3. Work through a book. While you can learn a lot online, there’s nothing like holding a book in your hands. Some fantastic sewing books have been written in recent years, full of inspiring photographs and beautiful projects. I’ll be sharing some of my favorite titles with you in the coming months including my own versions of projects from each book.
|1. House Pouch Front, 2. Zakka Linen Pouch in Use, 3. Zakka Sewing Kit Inside, 4. Zakka Pencil Pouches, 5. Zakka Block Quilt, 6. Zakka Itty Bitty Magnets, 7. Zakka Potholders, 8. Zakka Organizer Front, 9. Zakka Message Board 1|
Last year I started sewing through the book Zakka Style by Rashida Coleman-Hale as part of the Zakka Along, an online sew along. As I worked through this book week by week, I picked up a ton of new skills and ended up with a lot of great projects to show for it — just take a peek at the mosaic above. Incidentally, the Zakka Along 2.0 is in full swing right now, this time using the incredible book Patchwork, Please! which I’ll be sharing with you next month. If you’d like to get in on the fun, check out all the details here.

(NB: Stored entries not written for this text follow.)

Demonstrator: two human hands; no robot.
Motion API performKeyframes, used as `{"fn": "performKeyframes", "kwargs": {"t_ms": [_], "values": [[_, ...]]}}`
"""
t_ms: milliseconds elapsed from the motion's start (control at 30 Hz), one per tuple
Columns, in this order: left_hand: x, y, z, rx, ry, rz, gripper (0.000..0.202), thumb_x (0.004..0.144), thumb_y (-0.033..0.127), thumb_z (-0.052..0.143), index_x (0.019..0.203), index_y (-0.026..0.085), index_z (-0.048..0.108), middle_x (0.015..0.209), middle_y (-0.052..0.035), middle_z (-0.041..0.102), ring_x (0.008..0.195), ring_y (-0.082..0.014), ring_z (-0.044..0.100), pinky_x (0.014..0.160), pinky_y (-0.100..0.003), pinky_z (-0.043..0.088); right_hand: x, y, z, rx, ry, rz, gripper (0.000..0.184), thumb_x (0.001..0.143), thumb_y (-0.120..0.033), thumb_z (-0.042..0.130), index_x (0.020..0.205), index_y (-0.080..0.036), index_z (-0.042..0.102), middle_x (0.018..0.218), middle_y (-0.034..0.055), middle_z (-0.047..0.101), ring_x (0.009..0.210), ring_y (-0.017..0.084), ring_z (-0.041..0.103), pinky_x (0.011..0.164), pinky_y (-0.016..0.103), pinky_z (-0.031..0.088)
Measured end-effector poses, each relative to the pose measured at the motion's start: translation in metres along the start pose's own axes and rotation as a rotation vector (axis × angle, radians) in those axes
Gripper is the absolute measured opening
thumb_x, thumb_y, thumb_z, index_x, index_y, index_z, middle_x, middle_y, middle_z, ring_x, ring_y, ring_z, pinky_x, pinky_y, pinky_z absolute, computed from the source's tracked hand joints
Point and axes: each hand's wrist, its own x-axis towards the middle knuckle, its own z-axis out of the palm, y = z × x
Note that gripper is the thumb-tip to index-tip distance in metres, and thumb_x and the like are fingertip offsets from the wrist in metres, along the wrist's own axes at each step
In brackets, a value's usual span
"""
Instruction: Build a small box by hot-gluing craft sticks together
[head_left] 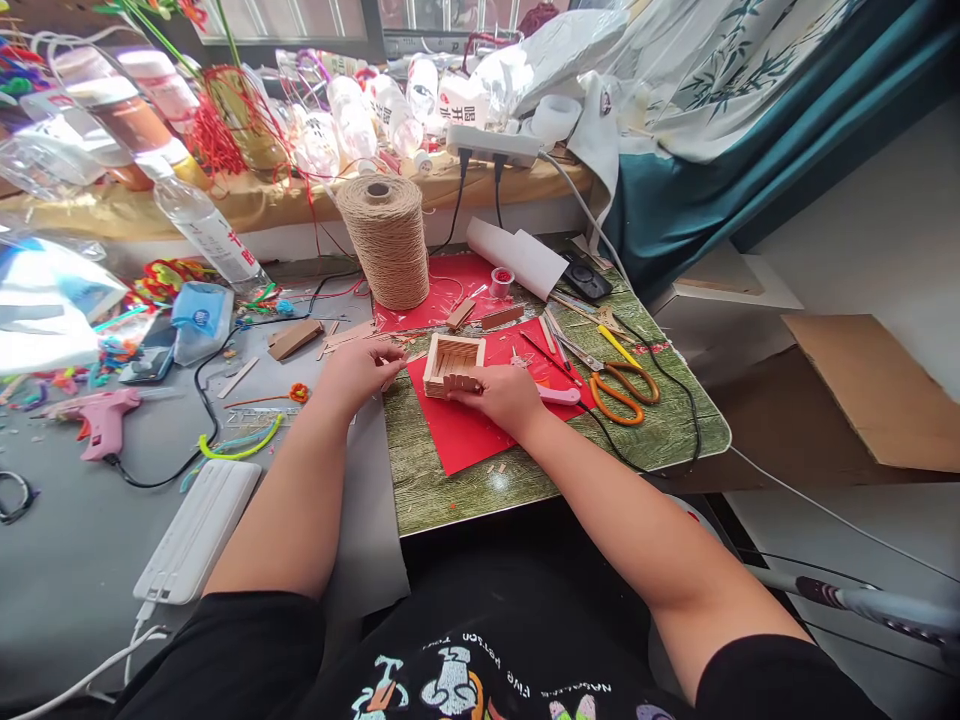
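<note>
Step in hand looks like assembly of a small wooden stick box (452,364), sitting on red paper (465,432) on the tabletop (660,430). Right hand (501,396) grips the box's near side w/ fingers, steadying it. Left hand (362,368) rests at the box's left, fingers curled on a thin stick, I think. Next move prob. needs precise placement of that stick. Around: twine spool (387,240) behind, orange scissors (619,385) just right, pink glue gun (105,420) well left. Loose sticks (480,315) crowd the far edge.
</note>
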Motion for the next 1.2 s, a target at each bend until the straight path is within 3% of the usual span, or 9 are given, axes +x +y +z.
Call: {"fn": "performKeyframes", "kwargs": {"t_ms": [100, 233, 433, 667, 833, 1000, 1100, 1200], "values": [[0.0, -0.007, 0.003, 0.113, -0.041, 0.077, 0.016, 0.075, 0.038, 0.079, 0.088, 0.028, 0.079, 0.084, -0.0037, 0.077, 0.068, -0.0219, 0.063, 0.059, -0.032, 0.043, 0.0, 0.0, 0.0, 0.0, -0.004, 0.004, 0.041, 0.093, -0.06, 0.069, 0.123, -0.033, 0.078, 0.099, 0.0034, 0.082, 0.087, 0.022, 0.074, 0.074, 0.03, 0.045], [-0.002, -0.014, 0.006, 0.184, -0.025, -0.002, 0.018, 0.068, 0.037, 0.083, 0.081, 0.027, 0.075, 0.08, -0.0053, 0.074, 0.072, -0.0252, 0.062, 0.065, -0.035, 0.043, 0.0, -0.001, 0.0, -0.003, -0.004, 0.009, 0.041, 0.093, -0.06, 0.069, 0.12, -0.031, 0.079, 0.099, 0.0041, 0.082, 0.086, 0.021, 0.073, 0.074, 0.029, 0.046], [-0.004, -0.011, 0.013, 0.227, -0.034, -0.026, 0.007, 0.072, 0.033, 0.075, 0.069, 0.027, 0.073, 0.065, -0.005, 0.069, 0.065, -0.0254, 0.06, 0.063, -0.036, 0.043, -0.001, -0.002, -0.001, -0.005, 0.005, -0.005, 0.039, 0.094, -0.058, 0.069, 0.124, -0.035, 0.077, 0.099, 0.0033, 0.082, 0.087, 0.022, 0.073, 0.074, 0.029, 0.046], [-0.006, -0.003, 0.01, 0.241, -0.088, -0.095, 0.001, 0.071, 0.028, 0.075, 0.072, 0.027, 0.075, 0.071, -0.0042, 0.074, 0.063, -0.025, 0.062, 0.061, -0.035, 0.044, 0.0, -0.001, 0.001, 0.012, 0.014, -0.011, 0.04, 0.093, -0.059, 0.07, 0.123, -0.034, 0.078, 0.101, 0.0032, 0.082, 0.087, 0.022, 0.074, 0.074, 0.03, 0.047], [-0.007, 0.004, 0.004, 0.069, -0.023, -0.144, 0.009, 0.079, 0.034, 0.075, 0.078, 0.026, 0.075, 0.072, -0.0028, 0.075, 0.062, -0.0222, 0.062, 0.061, -0.034, 0.045, 0.0, -0.001, 0.0, 0.011, 0.005, -0.004, 0.04, 0.093, -0.059, 0.069, 0.122, -0.033, 0.079, 0.102, 0.0038, 0.083, 0.088, 0.023, 0.075, 0.074, 0.03, 0.047], [-0.007, 0.027, -0.005, -0.279, 0.011, -0.224, 0.028, 0.081, 0.042, 0.077, 0.101, 0.022, 0.078, 0.089, -0.004, 0.079, 0.079, -0.0217, 0.07, 0.074, -0.034, 0.053, 0.0, -0.002, 0.0, 0.0, 0.006, -0.004, 0.038, 0.094, -0.057, 0.07, 0.123, -0.034, 0.078, 0.104, 0.0026, 0.082, 0.089, 0.022, 0.075, 0.075, 0.03, 0.048], [-0.008, 0.04, -0.009, -0.469, -0.018, -0.228, 0.032, 0.079, 0.045, 0.081, 0.097, 0.019, 0.078, 0.089, -0.0046, 0.078, 0.081, -0.0199, 0.07, 0.078, -0.034, 0.054, -0.001, -0.001, 0.001, -0.009, 0.01, -0.003, 0.036, 0.094, -0.056, 0.071, 0.122, -0.035, 0.079, 0.103, 0.0018, 0.083, 0.088, 0.022, 0.075, 0.075, 0.03, 0.048], [-0.009, 0.047, -0.009, -0.704, -0.065, -0.213, 0.035, 0.072, 0.044, 0.088, 0.091, 0.017, 0.075, 0.087, -0.005, 0.076, 0.077, -0.0179, 0.069, 0.073, -0.032, 0.055, -0.001, -0.001, 0.001, 0.002, 0.015, -0.008, 0.036, 0.093, -0.056, 0.072, 0.123, -0.037, 0.078, 0.104, 0.0011, 0.083, 0.089, 0.022, 0.075, 0.074, 0.03, 0.048]]}}
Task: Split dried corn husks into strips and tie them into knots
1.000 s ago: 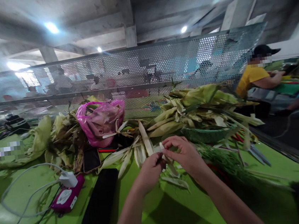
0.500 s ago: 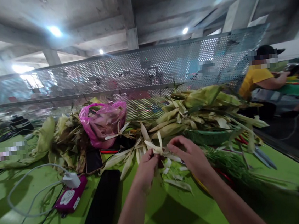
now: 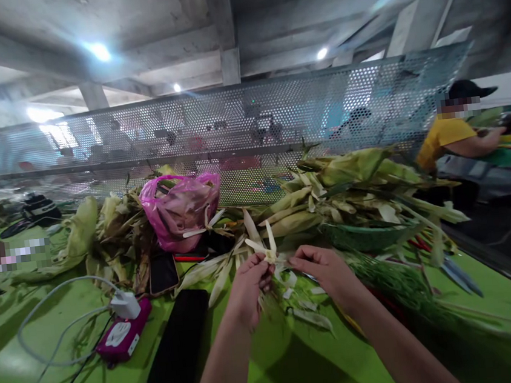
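Note:
My left hand (image 3: pixel 247 287) pinches a small star-shaped knot of pale corn-husk strips (image 3: pixel 269 252), its points sticking up and out. My right hand (image 3: pixel 325 272) is closed on a strip at the knot's right side, fingertips almost touching the left hand's. Both hands hover just above the green table (image 3: pixel 274 366), in front of a heap of corn husks (image 3: pixel 351 187). Loose husk strips (image 3: pixel 312 318) lie on the table below the hands.
A black phone (image 3: pixel 180 339) on a cable lies left of my arms, beside a pink power bank (image 3: pixel 122 334) with a white charger. A pink plastic bag (image 3: pixel 182 208) sits in the husks. A perforated metal screen (image 3: pixel 239 120) backs the table. A person in yellow (image 3: pixel 448 134) sits at right.
The husk strips have been pulled into a tighter star shape, its points now standing up. Both hands shifted slightly lower and closer together; the view drifted a little right.

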A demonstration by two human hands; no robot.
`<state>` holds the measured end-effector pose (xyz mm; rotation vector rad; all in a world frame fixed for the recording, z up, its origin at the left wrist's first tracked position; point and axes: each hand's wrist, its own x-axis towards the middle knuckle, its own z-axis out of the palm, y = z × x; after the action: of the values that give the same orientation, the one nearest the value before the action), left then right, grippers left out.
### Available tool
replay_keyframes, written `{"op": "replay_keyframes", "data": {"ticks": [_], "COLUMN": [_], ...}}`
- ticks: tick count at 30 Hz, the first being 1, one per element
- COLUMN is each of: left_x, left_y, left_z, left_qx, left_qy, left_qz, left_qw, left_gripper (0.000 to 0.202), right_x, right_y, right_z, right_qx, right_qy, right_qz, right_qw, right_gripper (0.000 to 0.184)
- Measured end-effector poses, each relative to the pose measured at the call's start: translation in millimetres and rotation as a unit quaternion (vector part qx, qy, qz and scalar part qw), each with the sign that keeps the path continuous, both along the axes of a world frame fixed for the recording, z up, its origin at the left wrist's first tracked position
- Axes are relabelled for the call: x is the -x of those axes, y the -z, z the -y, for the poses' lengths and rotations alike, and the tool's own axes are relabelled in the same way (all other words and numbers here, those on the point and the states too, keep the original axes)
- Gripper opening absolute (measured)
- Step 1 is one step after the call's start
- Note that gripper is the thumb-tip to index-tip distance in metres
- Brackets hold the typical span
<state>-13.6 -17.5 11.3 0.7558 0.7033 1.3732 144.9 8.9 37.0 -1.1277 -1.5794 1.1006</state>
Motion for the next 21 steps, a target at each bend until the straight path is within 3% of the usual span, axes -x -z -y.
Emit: {"op": "replay_keyframes", "data": {"ticks": [5, 8, 14, 18, 21], "left_x": [-4, -8, -8, -6, -8], "left_y": [1.6, -1.3, -2.8, 0.9, 0.7], "left_z": [3, 7, 9, 8, 8], "left_qx": [-0.059, -0.078, -0.101, -0.103, -0.121], "left_qy": [0.015, 0.034, 0.044, 0.034, 0.016], "left_qz": [-0.158, -0.207, -0.213, -0.231, -0.264], "left_qw": [0.986, 0.975, 0.971, 0.967, 0.957], "left_gripper": [0.009, 0.008, 0.005, 0.008, 0.015], "right_x": [-2, 0, 5, -1, -6], "right_y": [-2.0, -0.4, 7.8, 8.4, 3.6], "right_z": [-2, 1, -1, -6, -7], "right_qx": [0.026, 0.033, -0.011, -0.115, -0.264], "right_qy": [-0.052, -0.016, 0.052, 0.094, 0.151], "right_qz": [-0.045, -0.077, -0.107, 0.020, 0.101], "right_qw": [0.997, 0.996, 0.993, 0.989, 0.947], "right_gripper": [0.031, 0.029, 0.027, 0.027, 0.048]}}
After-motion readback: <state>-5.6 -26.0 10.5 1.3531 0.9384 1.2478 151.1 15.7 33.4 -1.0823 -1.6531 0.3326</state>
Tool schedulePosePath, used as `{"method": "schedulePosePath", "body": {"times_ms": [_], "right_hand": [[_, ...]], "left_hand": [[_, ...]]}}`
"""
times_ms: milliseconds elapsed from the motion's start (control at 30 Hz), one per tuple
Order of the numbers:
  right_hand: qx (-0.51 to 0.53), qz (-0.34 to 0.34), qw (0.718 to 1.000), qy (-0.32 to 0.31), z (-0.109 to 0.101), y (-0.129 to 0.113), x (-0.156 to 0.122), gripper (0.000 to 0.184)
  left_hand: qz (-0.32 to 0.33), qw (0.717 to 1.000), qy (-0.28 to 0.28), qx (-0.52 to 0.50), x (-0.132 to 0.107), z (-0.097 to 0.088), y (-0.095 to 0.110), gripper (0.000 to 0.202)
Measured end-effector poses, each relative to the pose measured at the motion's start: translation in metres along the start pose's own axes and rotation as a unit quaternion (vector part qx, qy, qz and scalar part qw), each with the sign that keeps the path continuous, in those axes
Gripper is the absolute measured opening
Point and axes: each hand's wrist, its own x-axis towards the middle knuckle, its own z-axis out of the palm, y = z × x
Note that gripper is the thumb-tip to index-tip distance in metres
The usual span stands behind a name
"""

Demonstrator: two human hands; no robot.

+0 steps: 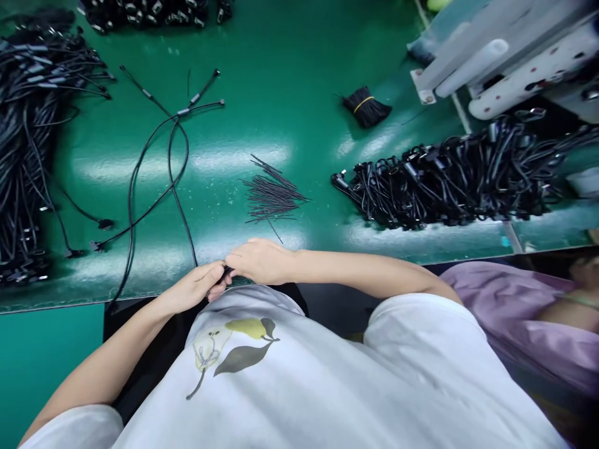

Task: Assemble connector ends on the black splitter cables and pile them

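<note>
Two hands meet at the near edge of the green table (290, 75), at about 6 o'clock on the work surface. The left hand (194, 290) and the right hand (259, 260) are both narrowed to a pinch, fingertips nearly touching, and closed on the end of a black cable (181, 218). The right hand lies knuckles up, so what its fingers do underneath cannot be told. From the pinch the cable runs away toward 11 o'clock, loops, and ends in branched plugs lying flat on the table.

At 12 o'clock from the hands, near them, lies a loose fan of thin black ties (271, 196). Farther off, at 1 o'clock, sits a banded bundle of ties (366, 107), not opened.

Judging by how things lie, the work is well under way but far from over. A long row of coiled cables (449, 181) at 2 o'clock looks finished, while a large heap of uncoiled cables (28, 143) at 10 o'clock looks untouched. The cable in hand is stretched out, not yet wound or tied.

A second dark heap (145, 11) lies at the far edge, at 11 o'clock. A grey fixture (505, 56) stands at 2 o'clock beyond the row. Another person in a purple garment (515, 312) sits at 3 o'clock, their hands not visible.
</note>
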Motion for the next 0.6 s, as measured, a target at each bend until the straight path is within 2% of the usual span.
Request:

4. Be patient with yourself. It takes time to learn a new craft. Don’t expect perfection from yourself right away, and don’t get discouraged when things don’t always turn out the way you hope. With every project you learn something new or at least gain a bit more confidence. Everybody makes mistakes from time to time no matter how long they’ve been sewing. Take a look at the two pouches above which I made from a pattern in Patchwork, Please! just this past week. I was so busy cutting, quilting, and sewing that I completely forgot to attach the interfacing to the main panel of the pouch on the right, giving it a bit of a saggy look. While I was disappointed to face this flaw after all that work, I climbed back on the horse and tried again with far better results the second time as you can see on the left. And the first bag isn’t a total loss — when I have the time, I plan to go back and see if I can fix it. So don’t give up. Learn from your mistakes, celebrate your successes, and be willing to try anything at least once. You’ll be so glad you did.